While she has been accused of taking some passages out of context to support her thesis, your claim that she "made up a few fictional items" is bearing false witness. Shame on you.
And your use of the term scholar in quotes to somehow imply that Dr. Pagels is not one is simply an ad hominem attack - uncharitable and un-Christian.
Lies and slander. This is what you preach for the first Sunday after Christmas?
Mr Stratford,
Welcome to The Continuum, which is a Christian blog.
You post here at my discretion.
V R S N S M V - S M Q L I V B
Mr. Stratford:
You are simply wrong, and I am quite correct in what I have said. Besides, even the implication that these writings were "hidden" is ridiculous.
The prince of this world has blinded many to this truth, so well stated by Fr. Hart: "what we need as the miserable offenders that we are, is not a grade at the end, but rather salvation from sin and death."
About Pagel’s claim to have discovered suppressed writings, here are her words from Beyond Belief):
“p.31 When I entered the Harvard doctoral program, I was astonished to hear from the other students that Professors Helmut Koester and George MacRae, who taught the early history of Christianity, had file cabinets filled with 'gospels' and 'apocrypha' written during the first centuries…
When my fellow students and I investigated these sources we found that they revealed diversity within the Christian movement that later, 'official' versions of Christian history had suppressed so effectively that only now in the Harvard graduate school, did we hear about them."
But, the "suppression" she wites about never occurred, and one did not have to explore file cabinets in Harvard to find these Gnostic works.

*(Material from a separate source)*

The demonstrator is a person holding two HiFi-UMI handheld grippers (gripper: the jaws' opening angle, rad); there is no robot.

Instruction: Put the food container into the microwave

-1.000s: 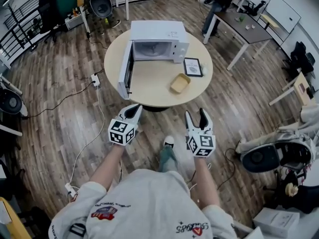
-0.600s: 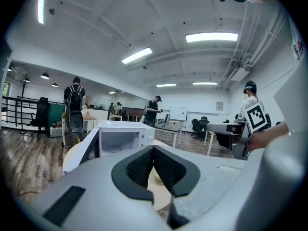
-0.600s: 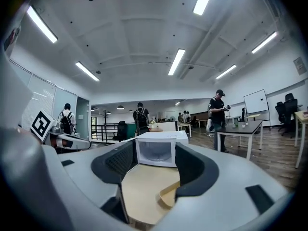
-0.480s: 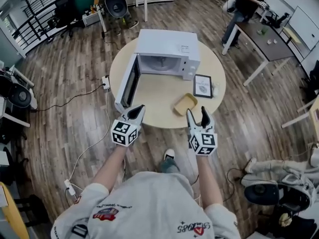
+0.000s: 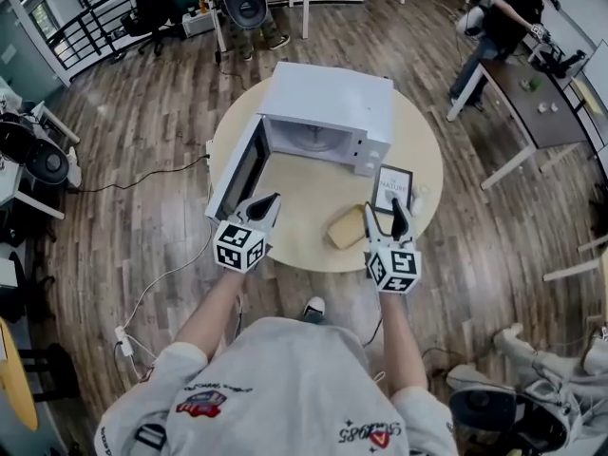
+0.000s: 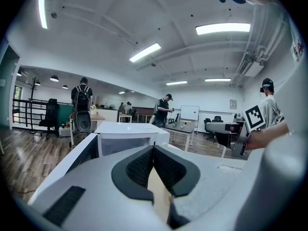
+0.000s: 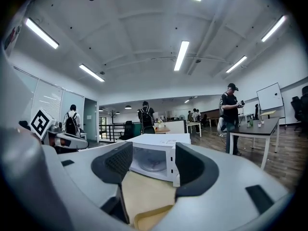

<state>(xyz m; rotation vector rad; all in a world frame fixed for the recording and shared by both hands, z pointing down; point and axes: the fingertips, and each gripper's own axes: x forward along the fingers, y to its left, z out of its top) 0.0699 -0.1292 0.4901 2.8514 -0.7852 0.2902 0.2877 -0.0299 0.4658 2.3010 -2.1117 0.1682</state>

One needed only to read some of the Fathers of the Church, which makes her ignorance until that time (as a Doctoral student) rather puzzling.
First I quote Pagels herself, and then a comment by Matthew Gross (I will prvide the link to the full work by Gross).
On page 97 of Beyond Belief, Pagels has simply invented a lie, or fiction if you prefer, which she repeated later in the book (on p. 176):
“But in 367 [AD] Athanasius, the zealous bishop of Alexandria––an admirer of Irenaeus––issued an Easter letter in which he demanded that Egyptian monks destroy all writings, except for those he specifically listed as “acceptable,” even “canonical” …But someone––perhaps monks at the monastery of St. Pachomius––gather dozens of the books Athanasius wanted to burn, removed them from the monastery library, sealed them in a heavy, six-foot jar, and intending to hide them, buried them on a nearby hillside near Nag Hammadi.”
Gross says it simply: “In this section of the chapter, Pagels continues her claim that Irenaeus and later Athanasius acted in an authoritarian manner, demanding that certain writings be destroyed. Pagels evidence for this is Athanasius’ Easter letter of 367. However, Athanasius letter of AD 367 does not contain any demands that any writings be destroyed. It does not address Egyptian monks at all. It does not name any specific writings other than ones that are acceptable or canonical. At this critical point it appears that Pagelian orthodoxy has slipped into the realm of falsehood, of myth, and of speculation in an attempt to bolster its plausibility.” Gross further writes: "Pagels was forced to mischaracterize the writings of Athanasius and actually resorted at one point to fabricating a quote in order to make her point.”
Here is the Link: http://www.thirdmill.org/newfiles/mat_gross/NT.Gross.Matthew_BeyondBeliefbyElainePagels.html
Other such critiques are available, and here is a link to one more:
http://www.friesian.com/pagels.htm
For now this should keep you busy.
This Blog form does not work, so simply Google the words "matthew gross beyond belief elaine pagels", and it should be the third link down.
meanwhile I am disappointed with the blogger format for this limitation.